While the English aristocracy was primarily interested in cultivating perfect individual flowers for exhibition, seeds of the improved viola crossed the channel where French and Belgium breeders experimented with massed plantings grown as annuals. By 1900, the major growers of what was soon called Viola wittrockiana were Bugnot, Cassier, Oldier, and Trimardeau.

When my mother was buying her plants in 1950's, the Thompson and Morgan seed catalog still reflected the aesthetic distinction between England and France. Swiss Giants, which won an All-Selection award in 1933, were bred for cut flowers, while Westland Giants were listed as a “Continental variety.” The rest of the 26 cultivars were individual colors or strains, including Maxima, advertised as a mix of show varieties “saved from one of the finest prize collections in England” and Roggli, introduced in 1930.

By the time I began trying to grow pansies in Michigan in the mid-1980s, the British seed catalog had expanded to 40 choices, divided by bloom size. They still carried Coronation Gold, King of the Blacks, Roggli, and Ullswater Blue, but the abilities to survive adverse conditions and look good in beds were mentioned.

A great deal had changed between the two publications. Sakota Seed had introduced the first F1 hybrid, Majestic Giant, in 1966, and breeders’ knowledge of ideal conditions had increased. Today, Sakota recommends its Crown series be planted in acidic soil with a pH between 5.5 and 5.8 and fed nitrogen and boron. Humidity should be 100% , with the germinating temperature between 64 and 69 degrees and 3,000 foot candles of light. As they grow, the temperature should be reduced to 55 to 65 and the light increased to 7,000 foot candles.

Not everyone follows those instructions. When researchers at the University of Florida tested pansies, they improved their germination potting mixture with dolomite, superphosphate and hydrated lime, then planted them out in fields of augmented fine sand. On their ranking scale of 1 to 10, most were judged fair (6) to good (7). Crowns, evaluated by color, varied between 6.6 and 6.7, Sakota’s Crystal Bowls were between 5.5 and 7.3, Sluis and Groot’s Roc between 6.4 and 7.6, and Goldsmith’s Universal Beaconsfield was 6.6.
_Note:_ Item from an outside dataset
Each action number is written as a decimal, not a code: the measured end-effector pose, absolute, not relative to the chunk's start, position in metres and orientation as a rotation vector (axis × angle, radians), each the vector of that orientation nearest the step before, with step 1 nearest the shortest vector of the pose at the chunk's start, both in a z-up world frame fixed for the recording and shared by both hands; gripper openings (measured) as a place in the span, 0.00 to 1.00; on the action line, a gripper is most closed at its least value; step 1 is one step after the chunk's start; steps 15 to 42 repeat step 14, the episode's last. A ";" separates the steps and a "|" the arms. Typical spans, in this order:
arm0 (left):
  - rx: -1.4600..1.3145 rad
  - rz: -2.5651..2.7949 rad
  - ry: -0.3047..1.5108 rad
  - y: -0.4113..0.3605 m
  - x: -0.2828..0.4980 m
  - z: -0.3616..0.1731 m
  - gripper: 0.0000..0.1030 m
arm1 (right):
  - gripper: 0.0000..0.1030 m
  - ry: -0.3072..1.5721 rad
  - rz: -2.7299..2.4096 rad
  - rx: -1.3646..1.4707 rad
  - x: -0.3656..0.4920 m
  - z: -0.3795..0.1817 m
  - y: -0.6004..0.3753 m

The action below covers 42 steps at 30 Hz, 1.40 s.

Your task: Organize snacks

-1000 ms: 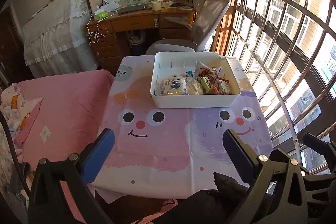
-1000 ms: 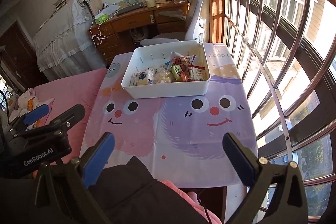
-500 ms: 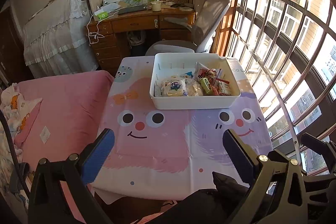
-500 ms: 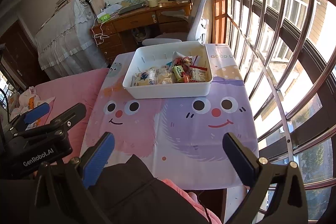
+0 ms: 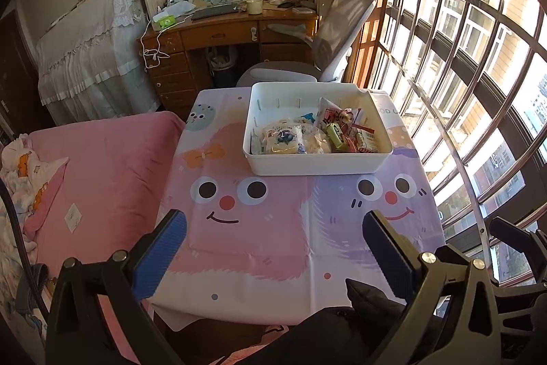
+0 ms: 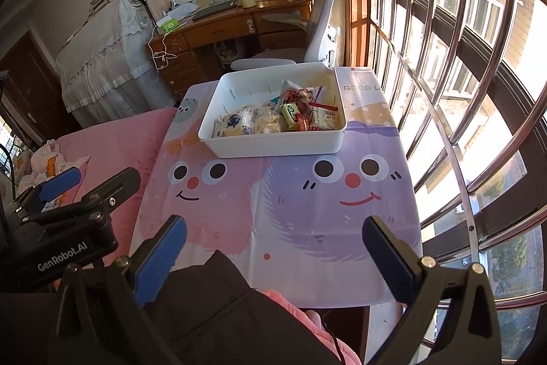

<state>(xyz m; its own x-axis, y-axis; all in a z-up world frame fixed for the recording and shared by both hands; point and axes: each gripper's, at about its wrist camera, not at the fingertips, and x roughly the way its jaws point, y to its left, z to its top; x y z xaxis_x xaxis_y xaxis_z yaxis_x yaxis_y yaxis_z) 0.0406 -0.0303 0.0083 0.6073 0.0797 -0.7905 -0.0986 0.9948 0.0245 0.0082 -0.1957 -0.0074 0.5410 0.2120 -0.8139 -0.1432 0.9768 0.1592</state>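
A: Firstly, what is obscured?

B: The near edge of the table (image 5: pixel 239 248) is cut off by dark clothing at six o'clock in both views. In the left wrist view the left gripper (image 5: pixel 273 248) stands with jaws wide apart and nothing between its blue pads (image 5: pixel 160 255). The right gripper (image 6: pixel 273 248) is equally wide and empty in its own view. Only a black corner of it shows at four o'clock in the left view.

A: Location of the snacks?

B: All lie inside the white bin (image 5: pixel 318 165), which sits on the tablecloth (image 5: pixel 259 228) at twelve o'clock from the left gripper, well apart from both tools. The snack packets (image 5: pixel 321 135) crowd the near half of the bin, overlapping, so I cannot count them. A pale packet with a blue emblem (image 5: pixel 283 139) lies at the nine o'clock end, a green packet (image 5: pixel 335 135) near the middle, red-and-white wrappers (image 5: pixel 345 118) towards three o'clock.

A: Any legible writing?

B: The packet print is too small to read. The left tool's body, seen from the right wrist at eight o'clock, reads "GenRobot.AI" (image 6: pixel 61 257). The cloth beyond the bin reads "GOOD L" (image 6: pixel 360 88), the rest cut off at the table edge.

A: Surroundings?

B: A pink bed cover (image 5: pixel 102 166) touches the table at nine o'clock; barred windows (image 5: pixel 478 91) run along three o'clock.
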 end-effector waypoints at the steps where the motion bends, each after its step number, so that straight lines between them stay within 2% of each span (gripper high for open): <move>1: -0.023 0.104 0.912 -0.030 0.041 0.008 0.99 | 1.00 0.977 0.212 0.077 0.009 -0.007 -0.196; 42: -0.024 0.107 0.928 -0.029 0.038 0.001 0.99 | 1.00 0.997 0.215 0.081 0.012 -0.015 -0.198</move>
Needless to say, when I’ve tried to grow pansies, my conditions were less than optimal, and my experiences haven’t matched those of my childhood. After trying two years in Michigan with what was available, Majestic Giant, Crystal Bowl, Universal Beaconsfield and Roc, I gave them up as a waste of money. The Majestic Giants and Crystal Bowls I bought in alkaline New Mexico in 1995 and 1996 died within a week of being planted.

My next memory of pansies comes from my only visit to Europe in the mid-1980's, where my hotel was a converted hunting lodge near Chantilly. The grounds were small, but the owners wanted to give the illusion of Versailles or the Tuileries, which they did with a large mound of pansies placed at a middle distance from the entrance. I think they were planted in tiers of color, but I don’t remember. I suspect, as soon as they went out of bloom, they were replaced with some other flowering plant.

The inability of the new cultivars to survive was unimportant, so long as they bloomed for several weeks. Pansies served the same function as cut flowers, disposable symbols of elegance whose very ephemeralness was a sign of luxury.

This year I decided to try the squarish stemmed flowers again, in a place so shaded that whatever grows there leans across the path after the sun. I figured if I treated them like the French, as a temporary spot of color to be replaced in a month, they were worth the 55¢ I paid per plant.

Alas, I’ve gotten older. I’ve lost by childhood illusions that wonderful flowers last all summer. I’m now forced to sample the more sophisticated European acceptance of fleeting beauty captured for an instant. To paraphrase Maurice Chevalier in Gigi, “I remember them well.”

Notes:
Cuthbertson, William. Pansies, Violas and Violets, 1910.

Howe, T. K. and W. E. Waters “Two Year Evaluation of Pansy Cultivars in the Florida Landscape,” Florida State Horticultural Society Proceedings 109:311-318:1996.

Sakota Seed America, Inc. “Pansy Crown,” revised 15 August 2007, available on-line.

Thompson and Morgan. Catalogs from 1955 and 1986.

Photograph: Rose Crown pansy, 30 March 2011.